■ **WHAT THE TASK ASKS**:
From the first line of the records below through the line with "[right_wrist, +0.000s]", output each line exactly; skip the pictures.

Data items:

□ □ □

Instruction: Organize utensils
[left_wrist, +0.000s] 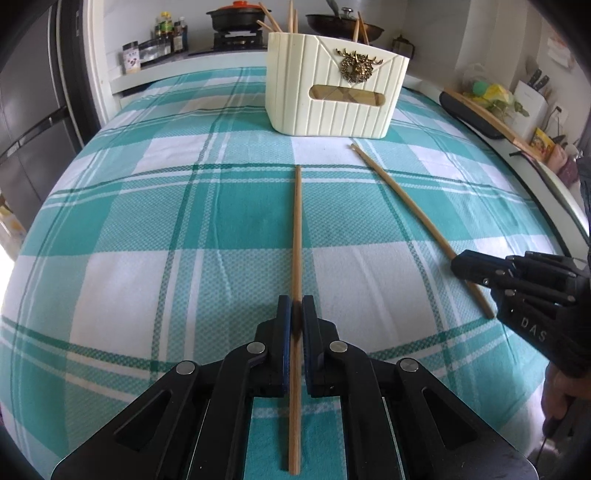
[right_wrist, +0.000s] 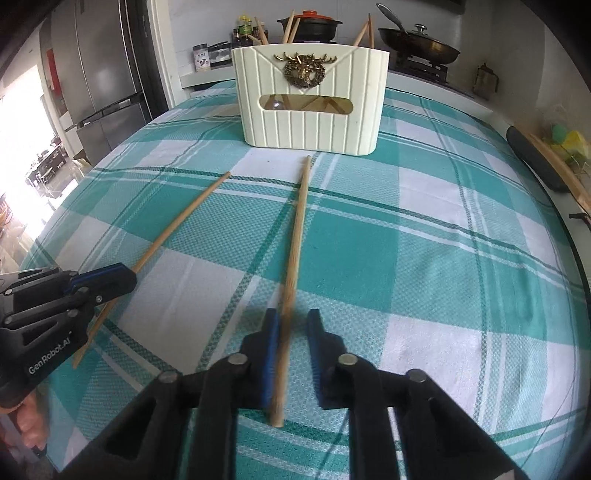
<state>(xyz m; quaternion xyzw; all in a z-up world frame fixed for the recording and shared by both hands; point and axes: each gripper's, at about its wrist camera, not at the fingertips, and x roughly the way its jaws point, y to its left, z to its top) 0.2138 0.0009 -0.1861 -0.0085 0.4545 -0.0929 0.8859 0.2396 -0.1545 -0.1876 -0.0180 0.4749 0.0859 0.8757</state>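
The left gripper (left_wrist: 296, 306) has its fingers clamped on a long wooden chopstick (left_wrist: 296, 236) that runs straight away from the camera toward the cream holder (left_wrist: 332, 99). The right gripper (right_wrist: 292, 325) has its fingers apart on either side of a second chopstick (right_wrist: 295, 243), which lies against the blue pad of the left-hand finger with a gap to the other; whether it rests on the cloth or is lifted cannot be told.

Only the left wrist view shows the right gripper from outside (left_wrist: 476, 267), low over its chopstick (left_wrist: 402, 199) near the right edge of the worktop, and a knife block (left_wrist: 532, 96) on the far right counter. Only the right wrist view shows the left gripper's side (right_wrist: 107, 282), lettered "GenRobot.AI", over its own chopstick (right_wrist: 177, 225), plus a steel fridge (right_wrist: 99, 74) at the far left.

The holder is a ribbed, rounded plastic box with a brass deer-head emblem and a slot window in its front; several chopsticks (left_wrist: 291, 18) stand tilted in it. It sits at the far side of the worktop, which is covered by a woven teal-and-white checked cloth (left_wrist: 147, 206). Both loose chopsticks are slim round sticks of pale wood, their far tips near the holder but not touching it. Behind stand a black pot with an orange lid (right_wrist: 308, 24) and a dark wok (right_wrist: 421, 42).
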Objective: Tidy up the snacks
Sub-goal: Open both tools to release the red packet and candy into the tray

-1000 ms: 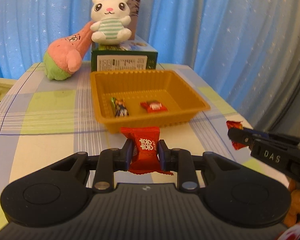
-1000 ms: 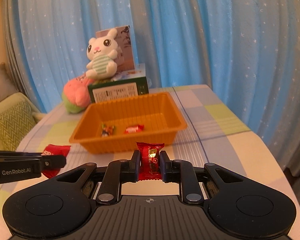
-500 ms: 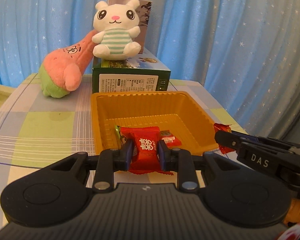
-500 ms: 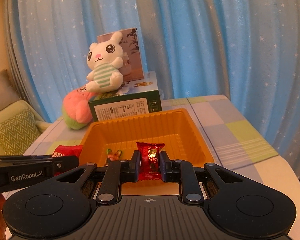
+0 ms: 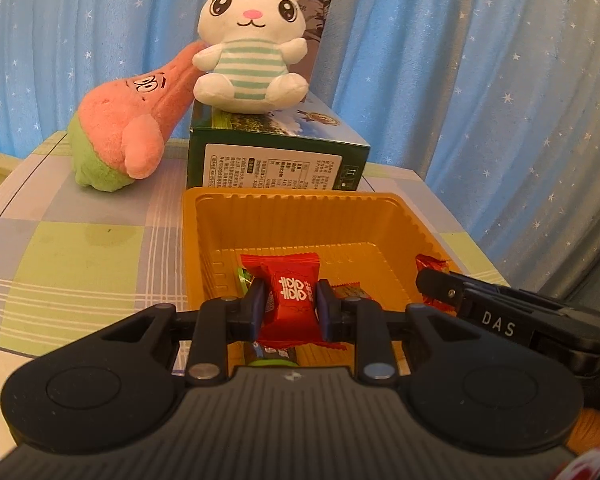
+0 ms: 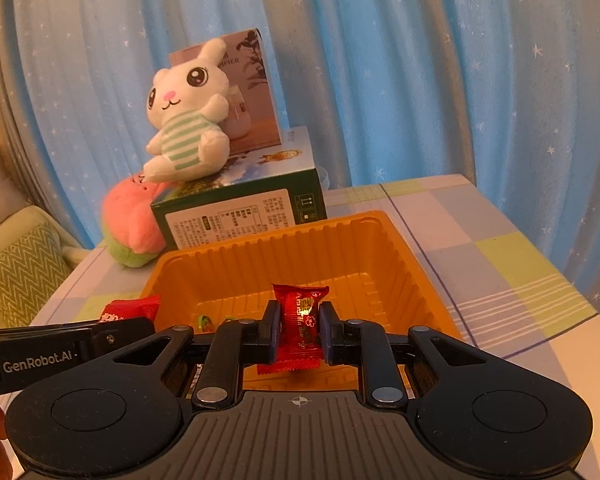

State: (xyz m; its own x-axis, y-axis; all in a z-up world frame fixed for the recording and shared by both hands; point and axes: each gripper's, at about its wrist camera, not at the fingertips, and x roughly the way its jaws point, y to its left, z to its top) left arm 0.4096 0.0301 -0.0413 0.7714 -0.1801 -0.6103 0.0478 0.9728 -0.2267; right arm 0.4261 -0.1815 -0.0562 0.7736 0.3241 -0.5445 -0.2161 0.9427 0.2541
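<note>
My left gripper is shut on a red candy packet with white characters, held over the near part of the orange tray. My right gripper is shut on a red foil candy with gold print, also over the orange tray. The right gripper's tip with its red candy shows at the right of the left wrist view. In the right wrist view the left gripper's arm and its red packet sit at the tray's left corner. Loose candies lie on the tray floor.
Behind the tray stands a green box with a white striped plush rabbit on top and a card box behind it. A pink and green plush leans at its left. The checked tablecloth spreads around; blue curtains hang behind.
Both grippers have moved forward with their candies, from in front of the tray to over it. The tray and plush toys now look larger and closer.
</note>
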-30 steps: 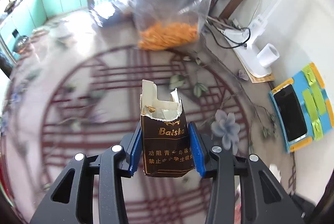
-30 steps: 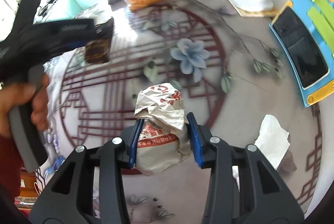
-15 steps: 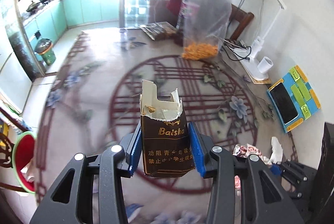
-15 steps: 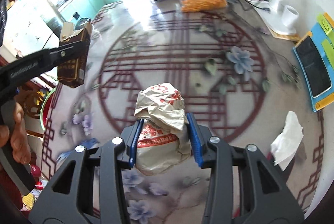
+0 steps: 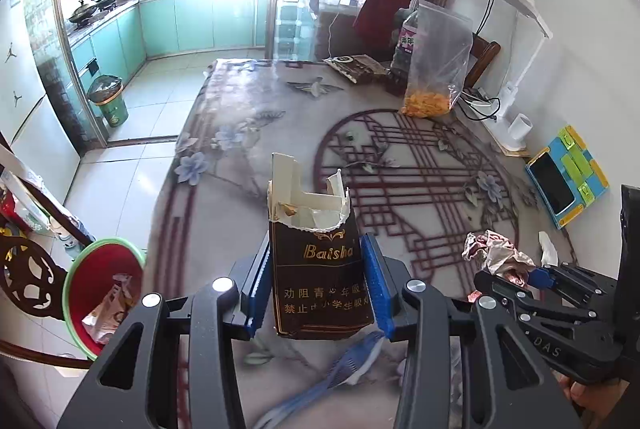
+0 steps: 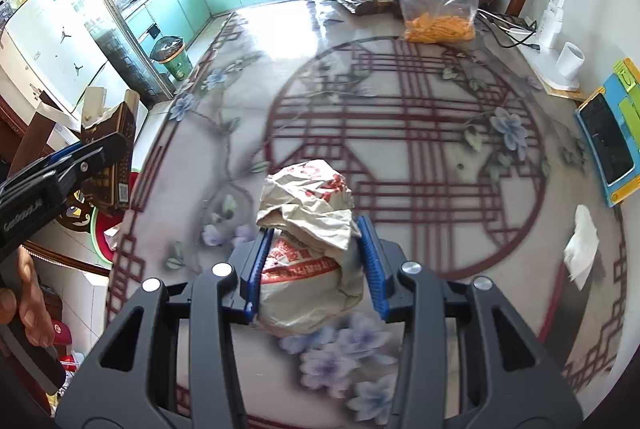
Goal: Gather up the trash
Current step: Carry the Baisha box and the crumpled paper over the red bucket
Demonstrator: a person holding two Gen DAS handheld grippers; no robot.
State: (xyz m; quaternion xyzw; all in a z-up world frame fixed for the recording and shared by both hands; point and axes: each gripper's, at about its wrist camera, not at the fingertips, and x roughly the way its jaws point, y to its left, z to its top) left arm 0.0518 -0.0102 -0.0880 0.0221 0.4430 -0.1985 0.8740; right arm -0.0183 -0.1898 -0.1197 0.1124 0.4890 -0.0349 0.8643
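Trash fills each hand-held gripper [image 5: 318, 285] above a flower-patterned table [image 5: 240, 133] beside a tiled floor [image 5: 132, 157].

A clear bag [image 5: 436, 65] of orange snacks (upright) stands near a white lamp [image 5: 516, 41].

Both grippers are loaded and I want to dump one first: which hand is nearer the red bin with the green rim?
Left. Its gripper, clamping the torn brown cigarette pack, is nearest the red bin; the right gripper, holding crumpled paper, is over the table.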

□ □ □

■ **FINISHED TASK**:
Instruction: Organize utensils
[left_wrist, +0.000s] 
[right_wrist, +0.000s] 

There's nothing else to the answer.